#### EXERCISE DESCRIPTION
Please give back each line of the material unchanged, but without the images.

#### DATA EXTRACT
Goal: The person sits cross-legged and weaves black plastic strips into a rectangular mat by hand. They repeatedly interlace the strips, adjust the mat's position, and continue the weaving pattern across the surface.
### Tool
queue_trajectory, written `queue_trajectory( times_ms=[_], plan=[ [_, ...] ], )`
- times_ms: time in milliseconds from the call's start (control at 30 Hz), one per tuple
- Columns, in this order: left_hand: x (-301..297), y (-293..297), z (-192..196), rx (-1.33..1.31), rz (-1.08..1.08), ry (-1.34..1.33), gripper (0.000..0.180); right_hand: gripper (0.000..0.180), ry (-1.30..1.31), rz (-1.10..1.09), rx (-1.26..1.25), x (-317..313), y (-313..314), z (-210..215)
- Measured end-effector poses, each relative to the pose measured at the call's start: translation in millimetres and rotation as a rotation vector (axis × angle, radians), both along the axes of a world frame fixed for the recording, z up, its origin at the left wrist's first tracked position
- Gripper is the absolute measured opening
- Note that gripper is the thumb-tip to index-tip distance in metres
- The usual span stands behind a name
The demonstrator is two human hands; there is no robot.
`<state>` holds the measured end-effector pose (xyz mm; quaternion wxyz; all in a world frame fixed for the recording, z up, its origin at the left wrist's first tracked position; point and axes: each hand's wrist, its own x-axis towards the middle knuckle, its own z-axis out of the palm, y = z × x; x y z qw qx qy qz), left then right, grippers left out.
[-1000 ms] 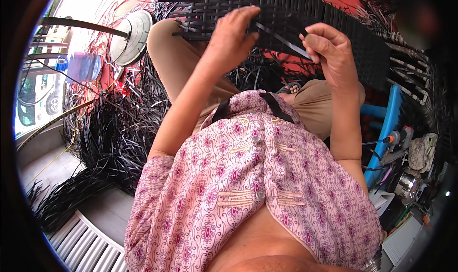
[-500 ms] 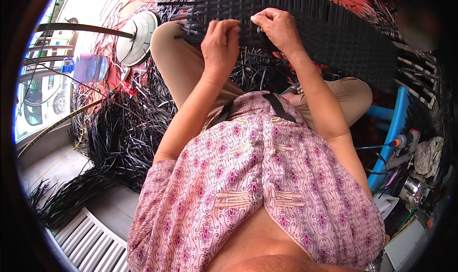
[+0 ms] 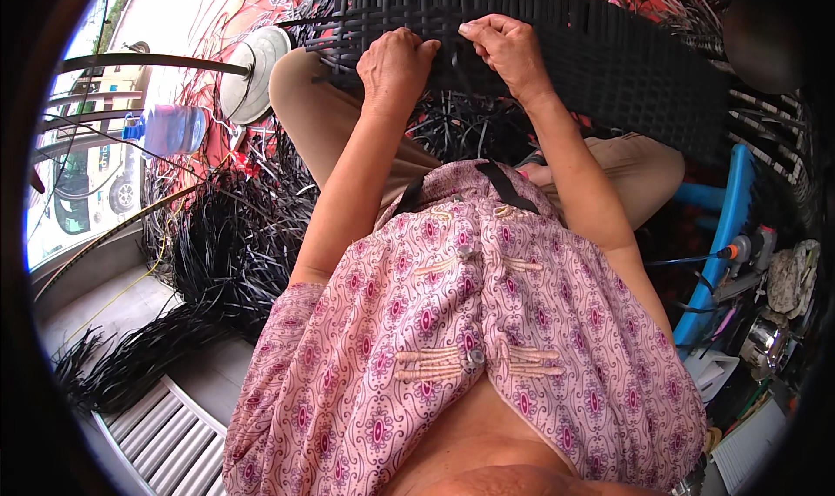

#### COMPLETED TASK
Goal: The person sits cross-legged and weaves black plastic strips into a rectangular mat by hand. They repeatedly interlace the strips, adjust the mat's position, and continue the weaving pattern across the surface.
### Tool
queue_trajectory, written `queue_trajectory( times_ms=[_], plan=[ [_, ...] ], )`
- times_ms: time in milliseconds from the call's start (control at 30 Hz), one per tuple
- Columns, in this order: left_hand: x (-301..297), y (-293..297), z (-192..196), rx (-1.33..1.31), rz (-1.08..1.08), ry (-1.34..1.33), gripper (0.000..0.180); right_hand: gripper (0.000..0.180), ry (-1.30..1.31), rz (-1.10..1.09), rx (-1.26..1.25), x (-317..313), y (-313..314), z (-210..215)
- Measured end-effector poses, each relative to the pose measured at the call's start: translation in millimetres and rotation as a rotation vector (axis × angle, radians), both along the axes of a world frame fixed for the recording, z up, its origin at the left wrist's first tracked position
- Gripper is the absolute measured opening
- Note that gripper is the thumb-tip to index-tip distance in metres
- The usual span stands behind a name
The demonstrator is two human hands; there is no robot.
`<state>` holds the measured end-effector pose (xyz mm; quaternion wxyz; all in a world frame fixed for the recording, z up, its origin at the left wrist's first tracked position; point and axes: each hand's wrist, its own x-axis towards the middle knuckle, its own z-axis out of the palm, y = z × x; x y z qw qx qy qz), left then right, grippers left out.
[-1000 ms] 
[-500 ms] 
[+0 ms] 

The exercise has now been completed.